AbbVie announced last month that it was supporting the experimental use of its HIV medicine Kaletra (also sold as Aluvia in some markets) to address the COVID-19 public health crisis. Collaborating with the FDA, CDC, and NIH and European health authorities, among others, AbbVie is supporting clinical studies and basic research with lopinavir/ritonavir (Kaletra/Aluvia) to determine its efficacy in treating COVID-19.

In addition, the drug company announced that it would not enforce patent rights to Kaletra. This decision would allow generic drug producers to increase production to make the medication more readily available, should the drug be found effective.

While a study published in The New England Journal of Medicine found that “no benefit was observed with lopinavir–ritonavir treatment beyond standard care,” it is still worth noting that AbbVie is the first pharmaceutical company to take such a bold stance in choosing not to enforce its patent rights on all formulations of the HIV medication while it is being evaluated.

Several clinical studies are also underway to evaluate the safety and efficacy of remdesivir, an experimental drug from Gilead Sciences, in adults diagnosed with COVID-19. This comes after the FDA accepted Gilead’s investigational new drug (IND) filing. However, due to “overwhelming demand,” the company temporarily stopped granting patients access to remdesivir.

Remdesivir was granted “orphan drug status” by the FDA in February 2020. Under the 1983 Orphan Drug Act, pharmaceutical companies are given a seven-year market exclusivity period for developing treatments for “rare disease.” Through this orphan drug status, Gilead can, therefore, block generic drug manufacturers from supplying the drug.

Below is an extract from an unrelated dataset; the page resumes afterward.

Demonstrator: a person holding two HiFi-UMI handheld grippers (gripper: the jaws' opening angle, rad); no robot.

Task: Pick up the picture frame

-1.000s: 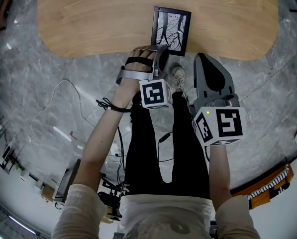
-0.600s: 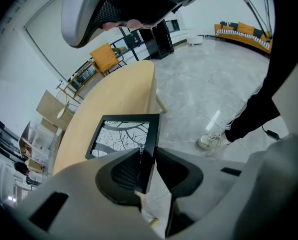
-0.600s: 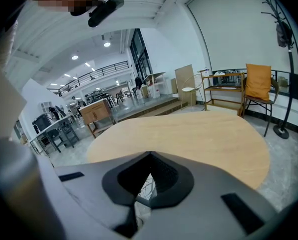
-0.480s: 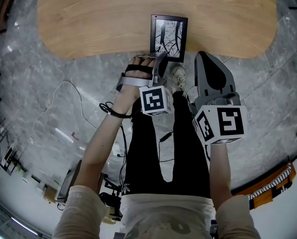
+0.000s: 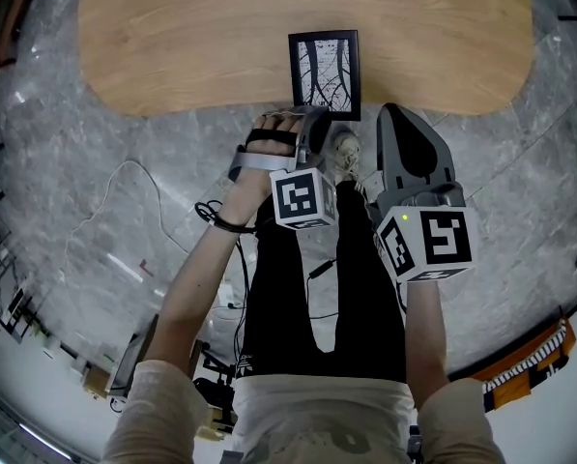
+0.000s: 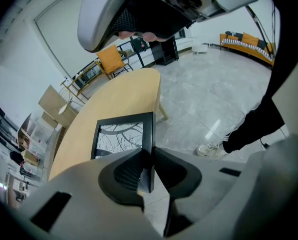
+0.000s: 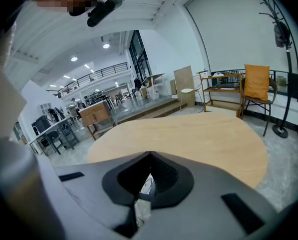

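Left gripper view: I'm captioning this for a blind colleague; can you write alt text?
The jaws of the left gripper are closing on the right edge of a black picture frame, which sits between them. The frame is at the edge of a pale wooden table; grey floor lies to the right.

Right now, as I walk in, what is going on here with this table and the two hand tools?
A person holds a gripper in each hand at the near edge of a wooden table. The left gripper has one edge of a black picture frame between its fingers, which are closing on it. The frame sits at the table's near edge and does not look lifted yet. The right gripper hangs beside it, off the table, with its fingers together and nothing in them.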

While potential benefits and risks of treatment with remdesivir for COVID-19 are not yet known, it stands to reason that if remdesivir is found to be effective, a patent “may prove to be a blockbuster hit for its patent owner,” leading someto wonder whether it is not only the overwhelming demand keeping Gilead from allowing its experimental drug to be made widely available.

Public backlash has also perhaps made some entities change their minds about pursuing patent infringement suits at this time.

Labrador Diagnostics LLC, owning patents from the now-defunct health technology company Theranos, sued BioFire, a company making COVID-19 tests, for patent infringement. Shortly after reports surfaced of the lawsuit—described as “the most tone-deaf IP suit in history” by Mark Lemley, director of the Stanford Law School Program in Law, Science and Technology—Labrador announced that it would grant royalty-free licenses for COVID-19 testing, asserting that “the lawsuit was not directed to testing for COVID-19.”